Requirement
An exact repeat is needed of the lines from the one with "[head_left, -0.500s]" through the last line of the data below. Please omit the pictures.

[Available data]

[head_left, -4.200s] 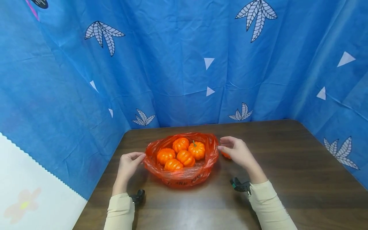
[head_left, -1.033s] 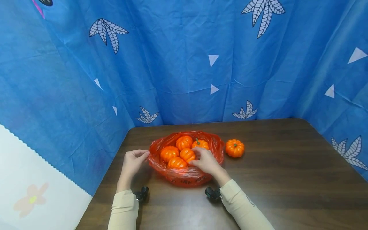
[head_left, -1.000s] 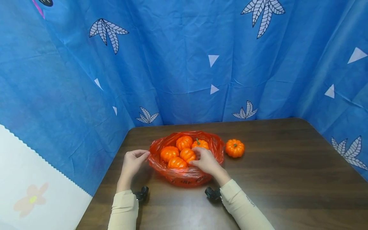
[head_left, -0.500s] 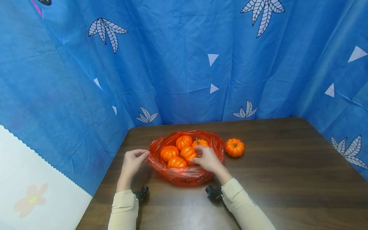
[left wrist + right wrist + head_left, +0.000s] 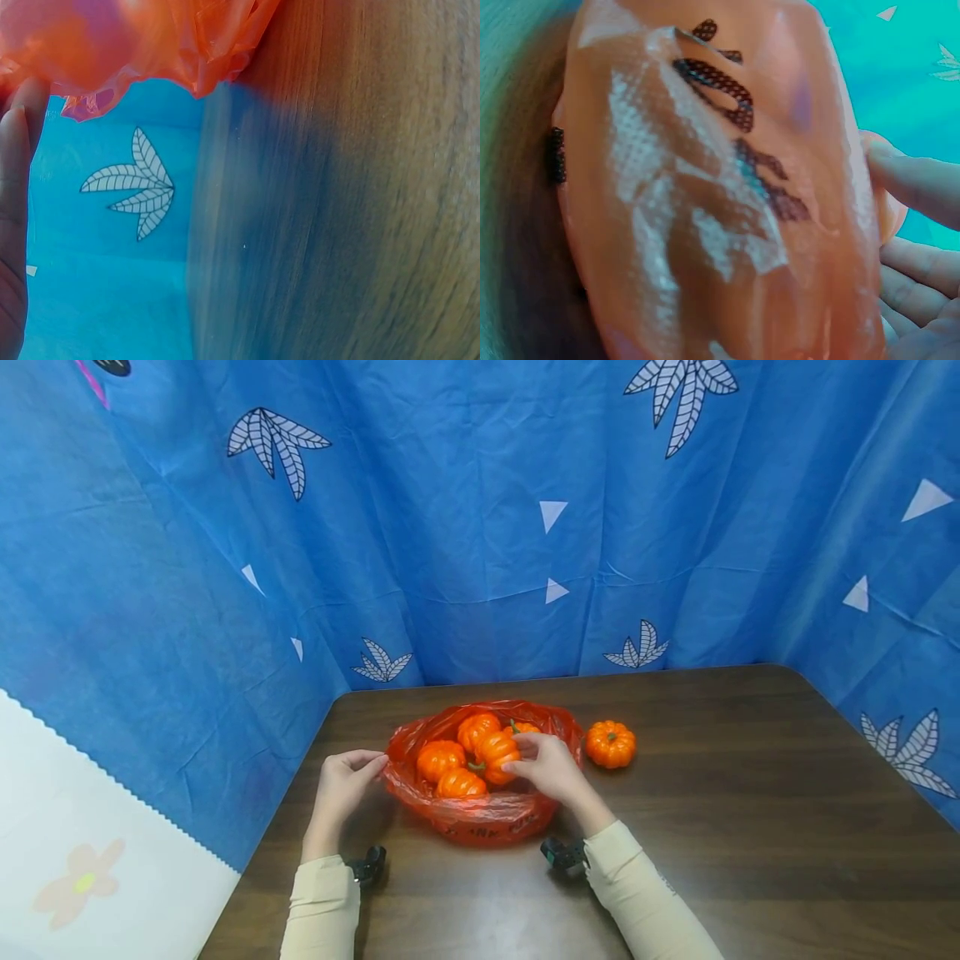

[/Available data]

Solution to this task
[head_left, -0.500s] 
[left wrist + right wrist + head_left, +0.000s] 

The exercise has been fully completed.